To provide a genetic framework for a functional investigation of pN-OLGs, and to test the concept that non-myelinating OLGs have the capacity to transform into myelinating cells, we obtained their gene expression profile. We chose pN-OLGs as representatives of non-myelinating cells because we had a polyclonal antibody (Ab), OTMP, that recognizes them. This Ab was generated against a synthetic peptide modeled after the predicted amino acid sequence of a cDNA isolated from an ovine OLG cDNA library (Szuchet et al., 2001). Here we present the gene expression profile of pN-OLGs – defined as A₂B₅⁺/OTMP⁺ – relative to an A₂B₅⁺ OLP and to an O₄⁺ OLG. We show that pN-OLGs and O₄⁺ cells are progeny of A₂B₅⁺ precursors. Despite this close lineal relationship, pN-OLGs have orchestrated a genetic program that sets them apart from both A₂B₅⁺ precursors and O₄⁺ OLGs.

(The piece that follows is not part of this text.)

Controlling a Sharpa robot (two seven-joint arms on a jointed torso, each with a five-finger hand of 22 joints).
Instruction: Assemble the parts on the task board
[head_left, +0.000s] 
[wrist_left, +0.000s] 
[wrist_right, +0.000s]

This work has unraveled a novel OLG lineage phenotype. This is the first molecular characterization of pN-OLGs. This research should open up new avenues for examining the function of these cells and aid in clarifying their mode of action in psychiatric and demyelinating disorders.

Materials and methods

Immune-purified polyclonal antibody, OTMP

A 20-amino-acid peptide of sheep OTMP (Szuchet et al., 2001) was synthesized, coupled to a carrier and injected into two rabbits (Biosource Inc., Camarillo, CA, USA). Following testing by enzyme-linked immunoassay and immunohistochemistry, the most active batch of serum was purified on a peptide-affinity column.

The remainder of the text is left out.